Every record here must be set down once more, precisely as it reads.

▸ LISTED ENTRIES
──────────────────────────────

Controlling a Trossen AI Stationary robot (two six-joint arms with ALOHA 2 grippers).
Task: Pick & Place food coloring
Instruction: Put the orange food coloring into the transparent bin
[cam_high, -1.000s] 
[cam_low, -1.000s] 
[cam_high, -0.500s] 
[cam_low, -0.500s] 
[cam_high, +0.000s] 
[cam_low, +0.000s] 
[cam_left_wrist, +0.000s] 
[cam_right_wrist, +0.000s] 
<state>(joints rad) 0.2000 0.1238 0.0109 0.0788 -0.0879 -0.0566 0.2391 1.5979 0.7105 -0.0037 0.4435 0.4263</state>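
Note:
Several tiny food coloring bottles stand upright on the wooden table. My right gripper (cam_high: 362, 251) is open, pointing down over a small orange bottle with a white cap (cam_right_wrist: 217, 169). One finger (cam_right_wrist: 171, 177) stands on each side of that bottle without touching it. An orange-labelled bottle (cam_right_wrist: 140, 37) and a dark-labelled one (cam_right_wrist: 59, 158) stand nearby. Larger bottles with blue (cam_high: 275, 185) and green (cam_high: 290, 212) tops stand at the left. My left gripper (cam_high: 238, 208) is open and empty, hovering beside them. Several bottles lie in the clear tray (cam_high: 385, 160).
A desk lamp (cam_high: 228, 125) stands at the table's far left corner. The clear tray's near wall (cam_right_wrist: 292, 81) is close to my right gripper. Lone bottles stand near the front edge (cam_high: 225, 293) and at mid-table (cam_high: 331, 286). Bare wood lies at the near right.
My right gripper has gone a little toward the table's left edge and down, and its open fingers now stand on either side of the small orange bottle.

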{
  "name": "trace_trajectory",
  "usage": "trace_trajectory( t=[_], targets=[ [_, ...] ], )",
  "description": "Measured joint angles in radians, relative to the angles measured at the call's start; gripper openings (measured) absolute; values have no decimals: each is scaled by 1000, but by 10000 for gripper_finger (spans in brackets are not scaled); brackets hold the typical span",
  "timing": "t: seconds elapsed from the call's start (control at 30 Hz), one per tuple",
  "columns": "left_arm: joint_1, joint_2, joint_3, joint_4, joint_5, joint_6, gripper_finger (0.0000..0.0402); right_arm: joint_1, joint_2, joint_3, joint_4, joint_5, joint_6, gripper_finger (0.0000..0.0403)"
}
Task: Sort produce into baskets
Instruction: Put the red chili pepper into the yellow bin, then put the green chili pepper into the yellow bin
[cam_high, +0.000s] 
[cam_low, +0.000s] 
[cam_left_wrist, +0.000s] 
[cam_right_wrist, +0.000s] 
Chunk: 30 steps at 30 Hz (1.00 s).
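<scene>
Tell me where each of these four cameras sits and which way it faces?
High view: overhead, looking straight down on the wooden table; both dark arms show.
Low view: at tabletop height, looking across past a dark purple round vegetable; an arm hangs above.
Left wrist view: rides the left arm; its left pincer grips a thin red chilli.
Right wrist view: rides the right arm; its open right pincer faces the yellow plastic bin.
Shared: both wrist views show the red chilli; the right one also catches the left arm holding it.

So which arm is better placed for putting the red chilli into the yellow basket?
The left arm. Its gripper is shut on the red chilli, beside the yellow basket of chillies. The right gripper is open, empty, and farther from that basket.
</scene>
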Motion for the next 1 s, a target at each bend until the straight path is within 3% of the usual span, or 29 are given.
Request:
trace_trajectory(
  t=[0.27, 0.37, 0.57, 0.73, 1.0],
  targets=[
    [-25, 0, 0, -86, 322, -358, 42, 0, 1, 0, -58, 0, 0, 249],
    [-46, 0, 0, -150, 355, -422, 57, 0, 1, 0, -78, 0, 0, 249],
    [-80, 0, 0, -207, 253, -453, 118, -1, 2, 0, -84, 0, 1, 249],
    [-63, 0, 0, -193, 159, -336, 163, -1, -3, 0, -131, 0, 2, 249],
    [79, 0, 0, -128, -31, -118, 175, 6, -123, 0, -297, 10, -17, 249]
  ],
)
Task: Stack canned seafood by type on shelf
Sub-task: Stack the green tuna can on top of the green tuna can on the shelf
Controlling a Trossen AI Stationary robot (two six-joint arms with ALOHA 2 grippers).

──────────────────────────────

▸ OUTPUT
Controlling a Trossen AI Stationary robot (two six-joint arms with ALOHA 2 grippers).
Task: Pick & Place food coloring
Instruction: Put the orange food coloring into the transparent bin
[cam_high, -1.000s] 
[cam_low, -1.000s] 
[cam_high, -0.500s] 
[cam_low, -0.500s] 
[cam_high, +0.000s] 
[cam_low, +0.000s] 
[cam_left_wrist, +0.000s] 
[cam_right_wrist, +0.000s] 
<state>(joints rad) 0.2000 0.1238 0.0109 0.0788 -0.0879 -0.0566 0.2391 1.5979 0.7105 -0.0037 0.4435 0.4263</state>
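Note:
Several tiny food coloring bottles stand upright on the wooden table. My right gripper (cam_high: 362, 251) is open, pointing down over a small orange bottle with a white cap (cam_right_wrist: 217, 169). One finger (cam_right_wrist: 171, 177) stands on each side of that bottle without touching it. An orange-labelled bottle (cam_right_wrist: 140, 37) and a dark-labelled one (cam_right_wrist: 59, 158) stand nearby. Larger bottles with blue (cam_high: 275, 185) and green (cam_high: 290, 212) tops stand at the left. My left gripper (cam_high: 238, 208) is open and empty, hovering beside them. Several bottles lie in the clear tray (cam_high: 385, 160).
A desk lamp (cam_high: 228, 125) stands at the table's far left corner. The clear tray's near wall (cam_right_wrist: 292, 81) is close to my right gripper. Lone bottles stand near the front edge (cam_high: 225, 293) and at mid-table (cam_high: 331, 286). Bare wood lies at the near right.
My right gripper has gone a little toward the table's left edge and down, and its open fingers now stand on either side of the small orange bottle.
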
{
  "name": "trace_trajectory",
  "usage": "trace_trajectory( t=[_], targets=[ [_, ...] ], )",
  "description": "Measured joint angles in radians, relative to the angles measured at the call's start; gripper openings (measured) absolute; values have no decimals: each is scaled by 1000, but by 10000 for gripper_finger (spans in brackets are not scaled); brackets hold the typical span",
  "timing": "t: seconds elapsed from the call's start (control at 30 Hz), one per tuple",
  "columns": "left_arm: joint_1, joint_2, joint_3, joint_4, joint_5, joint_6, gripper_finger (0.0000..0.0402); right_arm: joint_1, joint_2, joint_3, joint_4, joint_5, joint_6, gripper_finger (0.0000..0.0403)"
}
Task: Sort produce into baskets
Instruction: Put the red chili pepper into the yellow bin, then put the green chili pepper into the yellow bin
[cam_high, +0.000s] 
[cam_low, +0.000s] 
[cam_left_wrist, +0.000s] 
[cam_right_wrist, +0.000s] 
Chunk: 30 steps at 30 Hz (1.00 s).
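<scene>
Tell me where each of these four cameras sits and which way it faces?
High view: overhead, looking straight down on the wooden table; both dark arms show.
Low view: at tabletop height, looking across past a dark purple round vegetable; an arm hangs above.
Left wrist view: rides the left arm; its left pincer grips a thin red chilli.
Right wrist view: rides the right arm; its open right pincer faces the yellow plastic bin.
Shared: both wrist views show the red chilli; the right one also catches the left arm holding it.

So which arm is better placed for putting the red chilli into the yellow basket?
The left arm. Its gripper is shut on the red chilli, beside the yellow basket of chillies. The right gripper is open, empty, and farther from that basket.
</scene>
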Motion for the next 1 s, a target at each bend until the straight path is within 3% of the usual span, or 29 are given.
Request:
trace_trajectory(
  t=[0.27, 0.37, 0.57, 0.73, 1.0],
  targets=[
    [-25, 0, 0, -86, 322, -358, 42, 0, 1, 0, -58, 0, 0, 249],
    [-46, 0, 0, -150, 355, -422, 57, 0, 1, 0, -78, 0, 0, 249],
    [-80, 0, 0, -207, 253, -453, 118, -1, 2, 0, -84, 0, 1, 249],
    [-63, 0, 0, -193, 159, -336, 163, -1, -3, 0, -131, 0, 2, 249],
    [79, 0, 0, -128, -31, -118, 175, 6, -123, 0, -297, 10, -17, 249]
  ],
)
Task: Stack canned seafood by type on shelf
Sub-task: Stack the green tuna can on top of the green tuna can on the shelf
Controlling a Trossen AI Stationary robot (two six-joint arms with ALOHA 2 grippers).

The work on the exercise is done.